Author writes about lifetime of ‘Extraordinary Experiences’
Everyone experiences so-called coincidences here and there, but reviewing a lifetime of such occasions can lead to considering them as something different.
When Cecil Township resident Emily Rodavich started working on writing an autobiography, the septuagenarian recalled a series of what she terms “amazing events.”
“As I relived each one, I wept,” she said. ” After completing many narratives, I found myself still crying, but I was crying not out of the intensity of the emotion. I was crying out of joy and deep gratitude that those extraordinary events had crossed my life.”
The result of such recollections is her newly published book, “Mystical Interludes: An Ordinary Person’s Extraordinary Experiences,” which was the subject of a recent meet-the-author event organized by a former colleague, retired Bethel Park School District Superintendent Nancy Aloi.
“I had pushed them to the back burner of my mind, because it wasn’t ‘cool’ to talk about ‘lulu’ things as I grew up,” Rodavich told the room full of family members, friends, fellow writers and other well-wishers.
“The more I wrote, the more I realized their significance,” she said. “I regretted that I had kept them for so long hidden, secreted, for fear of being ridiculed. They should have been displayed like pearls and diamonds, for the way that they enriched my life.”
In an animated manner that was often humorous and often tear-inducing, the retired McGuffey School District English teacher read several passages from the book, including one that tells an interesting story involving her late mother, Veronica Rodavich.
In 1971, Emily and her young children were driving on Interstate 79 toward her parents’ house in Waynesburg.
“We knew my folks wouldn’t be there when they arrived,” she recalled, “because they were in Uniontown at a friend’s birthday party.”
On the way, her car started smoking.
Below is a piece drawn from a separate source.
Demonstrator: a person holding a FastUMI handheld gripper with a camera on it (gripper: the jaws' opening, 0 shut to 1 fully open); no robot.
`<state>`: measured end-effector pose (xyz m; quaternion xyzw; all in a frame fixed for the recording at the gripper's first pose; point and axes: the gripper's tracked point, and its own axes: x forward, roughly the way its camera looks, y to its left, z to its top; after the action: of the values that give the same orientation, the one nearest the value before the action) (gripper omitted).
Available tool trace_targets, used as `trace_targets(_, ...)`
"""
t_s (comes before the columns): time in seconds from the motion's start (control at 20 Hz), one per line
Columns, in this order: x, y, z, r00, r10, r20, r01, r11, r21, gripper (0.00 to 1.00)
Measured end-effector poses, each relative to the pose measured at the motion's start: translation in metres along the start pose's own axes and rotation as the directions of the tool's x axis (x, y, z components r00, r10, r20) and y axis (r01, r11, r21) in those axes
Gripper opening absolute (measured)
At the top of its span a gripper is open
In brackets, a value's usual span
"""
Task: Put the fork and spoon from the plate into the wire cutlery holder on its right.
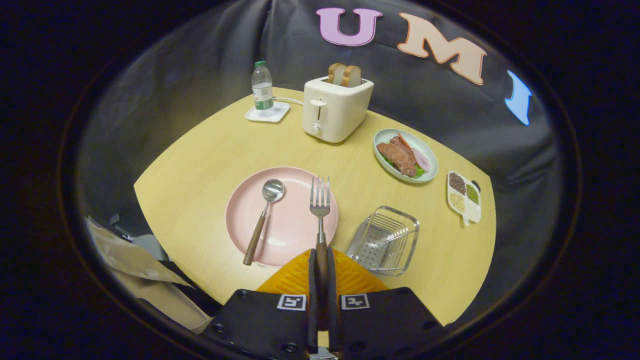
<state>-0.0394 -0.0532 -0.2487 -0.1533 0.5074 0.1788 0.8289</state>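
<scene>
- The gripper (pixel 321 260) clamps the fork (pixel 320 210) by its handle, tines pointing ahead over the pink plate (pixel 295 235).
- The spoon (pixel 264 215) lies on the plate.
- The wire holder (pixel 385 240) sits just right of the plate.

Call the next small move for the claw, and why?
Probably carry the fork right and over the wire holder. The claw is shut on the fork's handle, tines pointing ahead over the pink plate, so the grasp looks done. The holder sits just right of the plate, and the spoon is still on the plate for later.
</scene>
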Motion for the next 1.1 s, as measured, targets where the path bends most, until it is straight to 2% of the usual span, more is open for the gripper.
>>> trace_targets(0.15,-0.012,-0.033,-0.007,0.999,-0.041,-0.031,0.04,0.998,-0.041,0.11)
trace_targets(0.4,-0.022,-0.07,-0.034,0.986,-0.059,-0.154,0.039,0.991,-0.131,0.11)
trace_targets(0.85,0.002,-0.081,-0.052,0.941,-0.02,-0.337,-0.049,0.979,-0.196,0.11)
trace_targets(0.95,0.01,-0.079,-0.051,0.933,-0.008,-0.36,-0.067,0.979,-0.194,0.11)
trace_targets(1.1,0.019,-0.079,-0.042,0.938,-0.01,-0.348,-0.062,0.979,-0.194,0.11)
She pulled off the Ruff Creek exit and into the parking lot of an old gas station, and got the children out in the nick of time before the engine caught fire.
Two men with fire extinguishers put it out, and then, “proud of their victory, sat back and waited to see what I would do.”
Even though she knew her parents were away, Rodavich decided to call their house, anyway.
“After only one short ring, my mother’s anxious voice blurted, ‘Where are you’?”
Hearing her daughter’s story, Veronica promptly drove to Ruff Creek.
“After she rescued us and we were on the road to their house, I asked her about the party. Did she and Dad know? Had they come early? Why did she answer the phone by asking where I was? She wasn’t forthcoming in the details. Her answers came in nods, shrugs and diversions to other topics of conversation.
“Later, I learned that in the midst of partying with old friends 20 miles from where they lived, Mom had suddenly turned to Dad, saying she needed to return home immediately. She was troubled by a gnawing premonition that I would be calling for help. Over my skeptical father’s objections, she insisted on getting home to receive my call.
“By comparing the time it had been when smoke spewed from our engine to the time it had been when Mom left the party, I realized that she knew we would need to be rescued at least a full hour before the smoke appeared.”
Wrapping up the reading, Rodavich asked her audience:
“That changes your view of reality. Doesn’t it?”
She plans to write a sequel.
“I’m dedicated to collecting and writing about mystical interludes of others,” she said. “My conviction is that sharing our mystical interludes gives us an opportunity to expand human potential, to enrich and enlarge our lives in this world.”